How Blockchain Makes Artificial Intelligence Understandable

 

Blockchain technology could seriously help enterprises make artificial intelligence (AI) applications more understandable, which they are often not today, the TechTarget portal says.

 

The rapid development and use of AI by business in critical situations prompts management to bring up the question of trust in it. Especially when machine learning systems are used to making decisions that have very serious consequences. For example, such a question arises when an autonomous vehicle must make decisions in fractions of a second, when the AI ​​makes decisions on issuing a loan or paying insurance, in determining the punishment for the defendant. In all these cases, a person trusts machines to make decisions that can have important and potentially harmful consequences. And although today the decision-making processes are not transparent, there is a hope that the combination of blockchain and AI will make it possible to better interpret the training systems.

 

Demand for Understandable AI

It's no wonder that everyone who manages AI systems wants to understand how it makes decisions. However, the emergence of deep learning creates additional difficulties in this regard.

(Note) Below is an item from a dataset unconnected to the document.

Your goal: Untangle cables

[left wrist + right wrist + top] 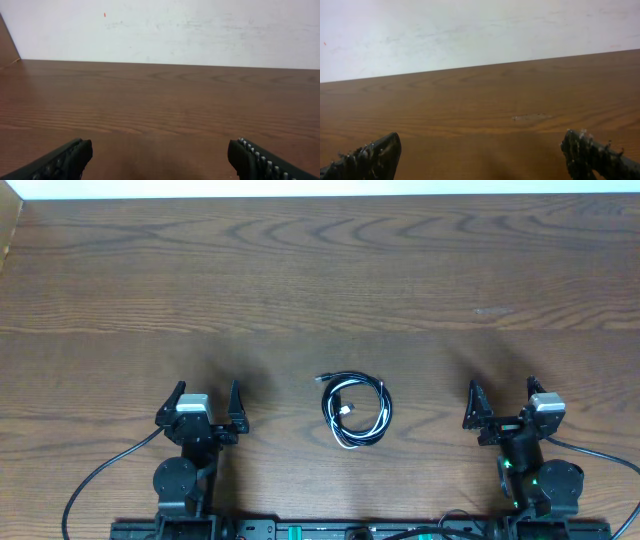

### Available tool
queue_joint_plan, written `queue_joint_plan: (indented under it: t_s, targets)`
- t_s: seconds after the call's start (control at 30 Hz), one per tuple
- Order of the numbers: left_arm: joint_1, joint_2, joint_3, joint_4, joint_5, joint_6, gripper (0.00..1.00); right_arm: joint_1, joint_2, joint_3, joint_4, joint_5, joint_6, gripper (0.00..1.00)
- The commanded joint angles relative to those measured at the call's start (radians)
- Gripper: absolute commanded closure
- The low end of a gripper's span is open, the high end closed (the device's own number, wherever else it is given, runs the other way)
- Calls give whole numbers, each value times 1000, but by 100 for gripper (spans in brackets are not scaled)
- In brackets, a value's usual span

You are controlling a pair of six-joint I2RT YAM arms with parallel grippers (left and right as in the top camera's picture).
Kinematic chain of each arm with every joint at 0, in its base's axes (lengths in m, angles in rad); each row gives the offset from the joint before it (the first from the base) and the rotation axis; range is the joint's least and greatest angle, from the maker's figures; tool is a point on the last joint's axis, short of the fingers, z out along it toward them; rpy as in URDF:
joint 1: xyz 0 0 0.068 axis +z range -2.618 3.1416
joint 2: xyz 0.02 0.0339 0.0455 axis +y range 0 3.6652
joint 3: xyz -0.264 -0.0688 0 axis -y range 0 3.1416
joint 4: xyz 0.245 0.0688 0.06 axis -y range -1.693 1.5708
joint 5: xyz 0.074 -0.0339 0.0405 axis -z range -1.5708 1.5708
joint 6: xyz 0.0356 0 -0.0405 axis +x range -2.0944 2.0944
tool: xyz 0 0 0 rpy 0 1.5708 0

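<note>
The cables [356, 410] lie as one small coil of thin black and white cords on the wooden table [320, 280], midway between the two arms, with a plug end sticking out at the upper left. My left gripper [207, 394] stands open well to the left of the coil, with nothing between its fingers. To the right of the coil, my right gripper [503, 392] is open and empty too. In the left wrist view the left gripper [160, 155] faces only bare wood. The right gripper [481, 150] shows the same in the right wrist view. The cables appear in neither wrist view.
Thick black arm wires [100, 475] trail from both arm bases along the table's front edge. A pale wall [160, 30] rises behind the table's far edge. A small light scuff [527, 118] marks the wood ahead of the right gripper.
</note>
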Motion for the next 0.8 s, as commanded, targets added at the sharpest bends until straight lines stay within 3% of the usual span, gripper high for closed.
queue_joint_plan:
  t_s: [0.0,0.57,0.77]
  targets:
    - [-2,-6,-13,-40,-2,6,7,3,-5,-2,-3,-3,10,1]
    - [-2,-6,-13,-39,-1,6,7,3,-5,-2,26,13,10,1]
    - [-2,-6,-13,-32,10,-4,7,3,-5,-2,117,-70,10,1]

The power of neural networks of deep learning is partly related to their ability to create probabilistic links between what is being fed into the input and what is the desired output. For example, to identify an image as a cat image. However, it is difficult for people to understand how the input and output are connected. In a recent article in MIT Technology Review, leading AI experts complain that they do not know why these algorithms work so well and how they can be improved. As a result, a requirement is put forward that systems that depend on decisions made on the basis of machine learning must have an explanation mechanism.

 

 

DARPA launched the Explainable AI initiative, which involves at least 11 organizations with the goal of "creating more intelligible models while maintaining high forecasting accuracy and allowing users to understand, trust and effectively manage." It's about AI of the new generation.

 

AI and blockchain: super hype or super utility?

Now there is an uproar around not only AI, but the technology of blockchain. The latter gained popularity thanks to the crypto-currencies. It provides an unchangeable distributed and decentralized transaction register, which can have a wide range of applications.

In blockchain records of transactions, each of which is associated with its predecessor, are distributed among separate decentralized journals. To verify the legitimacy of a transaction, thorough calculations and consensus are required throughout the system. This provides a unique combination of decentralized control, trust and verifiability that can revolutionize systems that require reliable transactions.

 

For example, SingularityNet, which specializes in machine learning, plans to use blockchain to record the decisions made by AI, and provide all participants of the blockchain with improved models of the trained neural network.

This approach has several important advantages. First of all, gradual learning is understandable, because decisions are spread across the network. The decisions are unchangeable, so in the event of an incident no stranger can change them. In addition, once the registry of the blockchain is decentralized, not a single person has authority or control over it. These are those who own infrastructure and seek to isolate competitors.

 

Blockchain and AI: safe, explainable, transparent

Another reason that encourages companies to look at the combination of blockchain and AI is the desire to improve the security of systems, moving the most important aspects of decision making from individual machine learning systems to the blockchain. Then, when deciding by a system that uses machine learning, all the factors considered by it and the solution itself will be recorded in the blockchain. If something goes wrong, you can inspect the blockchain and identify the root cause of the failure.

In addition, smart contracts that provide automatic execution of tasks when certain conditions occur in the blockchain are promising in many scenarios involving AI. Companies working in healthcare and insurance expect that smart contracts will pay insurance or provide information in a way that is verifiable and trustworthy. The blockchain will store the logic of a particular solution in a smart contract that either side can examine and verify.

 

Explainable AI with support of the blockchain for healthcare

Despite the fact that the consolidation of the blockchain with the AI ​​is at an early stage is surrounded by hype, such companies as IBM are using a model in healthcare and other areas where a high degree of explainability and verifiability is needed. Last year, at the Fast Company Innovation Festival event, IBM Watson Health researcher Shahram Ebadollahi announced that the corporation would work with the Centers for Disease Control and Prevention and the Food and Drug Administration (FDA) to complement the health-oriented AI Initiatives for Watson with the possibilities of the blockchain.

Due to the fact that large enterprises, manufacturers and government bodies enter the market with tools designed to increase their explainability, the business may be ahead of DARPA in developing an understandable AI using blockchain and other approaches. Companies and industries that can not afford using ‘black box’ technology in the process of making critical decisions, don't have that wide range of choices if they want to take advantage of the opportunities that AI promises.